Travis
I don't have that many female friends, and I never have. It's not internalized misogyny; it's just that when I was growing up, I had interests that skewed far more closely to "guy stuff", like comic books and video games. That wouldn't make me a special snowflake now, but it sure did back then, so I got much more comfortable hanging around guys than girls. I wasn't interested in clothes or putting on makeup or playing with dolls; I wanted to hang out at Scotty's Liquor, where I'd consistently rack up the high score on Q*Bert or Eyes (a bizarre Pac-Man ripoff) while coolly sipping a soda and soaking up the compliments of the boys watching me.
But as a teenager, I didn't have very many friends of either gender. My best friend R was two years older than me, so I had to brave the dangerous, awful, bully infested waters of junior high by myself, eating my lunch in the bathroom and trying to avoid insults and hard slaps in the head. By the time I got to high school, R had a boyfriend whose side she rarely, if ever, left, and then she got into crystal meth, so I lost her too. I felt so lonely, and back then, I wasn't comfortable being by myself because, when left alone too long, my thoughts went to dark places. I just wanted someone to fucking understand me, to share inside jokes with, to see the cracked and damaged places inside me and love me anyway.
Travis (not his real name) was in my French and economics classes, and he obviously did not give a single solitary fuck what anyone else thought of him. He always wore a neon green cardigan, usually over a Dead or Alive or Divine shirt, which back in those days was tantamount to taking out a billboard and advertising that you were gay.
I was instantly smitten by Travis. I tried to woo him with M&Ms and copies of Crackpot, and although he always thanked me, he didn't give me the validation I desperately desired by inviting me to have lunch with him, so I eventually gave up.
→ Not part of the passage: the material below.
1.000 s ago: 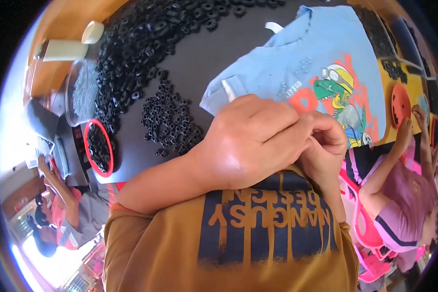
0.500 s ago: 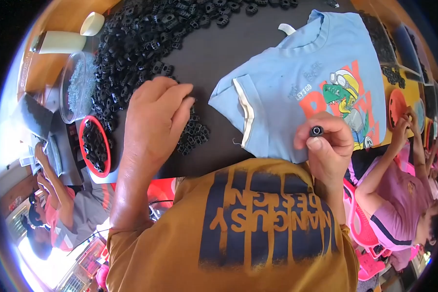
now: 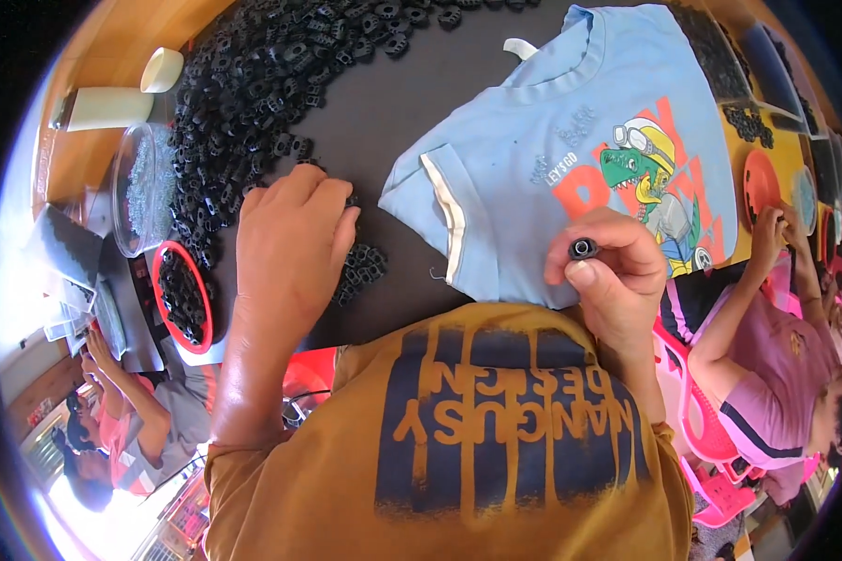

I still said hi to him when I slid into the desk next to him, and once I asked him to decipher an Erasure lyric that I couldn't figure out (this was before the internet, remember), but other than that, I left him alone.
One day, in economics, our teacher was talking about civil rights and said "The problem was that once the blacks had them, the f-----s wanted them too." I happened to be looking right at Travis when Mr. H said that, and his forehead furrowed slightly, but he never stopped doodling on his folder. I can't even begin to imagine how he felt, knowing that a TEACHER felt like he could use a vile homophobic slur in class and nobody would do a goddamn thing about it.
The whole reason I'm even writing this is because I dreamed about Travis last night. For some reason, we were playing Rock Band and he turned to me and said "It's okay that you were alone, you know. Nobody was cool enough for you anyway." And this is so stupid, but I woke up crying.
Is it dumb to feel so validated by a dream?